Der Wille eines Kindes ist bei Sorgerechtsentscheidungen umso stärker zu berücksichtigen, je älter und einsichtsfähiger das Kind ist - und kann den Entzug der
elterlichen Sorge rechtfertigen, wenn die Eltern diesen Willen systematisch missachten und dadurch das
Kindeswohl erheblich gefährden.
Nach
§ 1666 Abs. 1 BGB hat das Familiengericht die zur Abwehr einer
Kindeswohlgefährdung erforderlichen Maßnahmen zu treffen, wenn die Eltern nicht gewillt oder in der Lage sind, die Gefahr abzuwenden. Als schärfste dieser Maßnahmen sieht § 1666 Abs. 3 Nr. 6 BGB die teilweise oder vollständige Entziehung der elterlichen Sorge vor. Maßnahmen, die mit einer Trennung des Kindes verbunden sind, sind nach
§ 1666a BGB nur zulässig, wenn der Gefährdung nicht auf andere Weise begegnet werden kann. Diese einfachgesetzlichen Eingriffsschwellen sind stets im Lichte der verfassungsrechtlichen Ausgangssituation auszulegen.
Das Elternrecht aus Art. 6 Abs. 2 Satz 1 GG gewährleistet Pflege und Erziehung der Kinder als natürliches Recht und zuvörderst den Eltern obliegende Pflicht. Es besteht jedoch nicht um seiner selbst willen, sondern dient dem Wohl des Kindes und vermittelt keinen „ungebundenen Machtanspruch“. Das Kindeswohl ist der Richtpunkt des durch Art. 6 Abs. 2 Satz 2 GG verfassungsrechtlich verankerten staatlichen Wächteramts, das auch den Familiengerichten übertragen ist. Das Kind ist zudem selbst Träger des allgemeinen Persönlichkeitsrechts aus Art. 1 i.V.m. Art. 2 GG. Die verfassungskonforme Auslegung der Eingriffstatbestände des § 1666 BGB erfordert daher eine Gesamtabwägung, in die sowohl der Schutz gewachsener kindlicher Bindungen als auch der Kindeswille als eigenständige Größe einzubeziehen sind.
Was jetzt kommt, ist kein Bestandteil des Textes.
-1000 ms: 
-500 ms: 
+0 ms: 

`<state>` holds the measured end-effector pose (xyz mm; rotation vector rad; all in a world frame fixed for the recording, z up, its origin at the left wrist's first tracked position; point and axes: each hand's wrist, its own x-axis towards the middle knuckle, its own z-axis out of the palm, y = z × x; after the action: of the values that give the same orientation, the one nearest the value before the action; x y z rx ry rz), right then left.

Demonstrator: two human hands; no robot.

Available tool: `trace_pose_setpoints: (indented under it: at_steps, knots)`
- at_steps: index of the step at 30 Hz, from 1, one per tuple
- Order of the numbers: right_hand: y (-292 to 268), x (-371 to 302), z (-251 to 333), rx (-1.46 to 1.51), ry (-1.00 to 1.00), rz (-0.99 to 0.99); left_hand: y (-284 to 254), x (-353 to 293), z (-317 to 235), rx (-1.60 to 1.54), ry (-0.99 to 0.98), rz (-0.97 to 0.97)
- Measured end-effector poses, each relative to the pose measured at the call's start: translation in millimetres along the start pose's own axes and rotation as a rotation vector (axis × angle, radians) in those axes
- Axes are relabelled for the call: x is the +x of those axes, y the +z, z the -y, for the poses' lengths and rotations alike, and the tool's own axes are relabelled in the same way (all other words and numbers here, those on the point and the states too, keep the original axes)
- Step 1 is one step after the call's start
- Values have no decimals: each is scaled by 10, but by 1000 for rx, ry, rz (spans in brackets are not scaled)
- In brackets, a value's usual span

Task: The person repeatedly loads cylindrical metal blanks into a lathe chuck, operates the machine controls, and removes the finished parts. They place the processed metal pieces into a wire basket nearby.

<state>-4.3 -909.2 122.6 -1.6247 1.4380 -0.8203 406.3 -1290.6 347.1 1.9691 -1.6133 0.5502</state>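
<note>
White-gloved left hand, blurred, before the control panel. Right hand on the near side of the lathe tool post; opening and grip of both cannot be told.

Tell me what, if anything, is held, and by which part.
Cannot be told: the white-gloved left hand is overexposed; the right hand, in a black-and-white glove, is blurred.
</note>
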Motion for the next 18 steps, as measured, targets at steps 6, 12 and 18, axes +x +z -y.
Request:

Die Verfassung verlangt nach einer Beachtung entstandener kindlicher Bindungen. Eine Trennung des Kindes von Bezugspersonen ist danach aufrechtzuerhalten, wenn das Kind bei ihnen neue, tragfähige Bindungen entwickelt hat und die Trennung von diesen als schweren seelischen Schock empfinden würde. Das Elternrecht muss insbesondere dann zurücktreten, wenn die Herausgabe des Kindes nicht an die Eltern selbst, sondern an Dritte begehrt wird. Sind bei dem Kind durch langjährigen tatsächlichen Aufenthalt bei einer Pflegeperson stabile Bindungen entstanden, die dem Kind Sicherheit und Orientierung vermitteln, begründet die zwangsweise Herausnahme aus diesem Umfeld eine eigenständige, vom Elternrecht nicht gedeckte Gefährdung des Kindeswohls.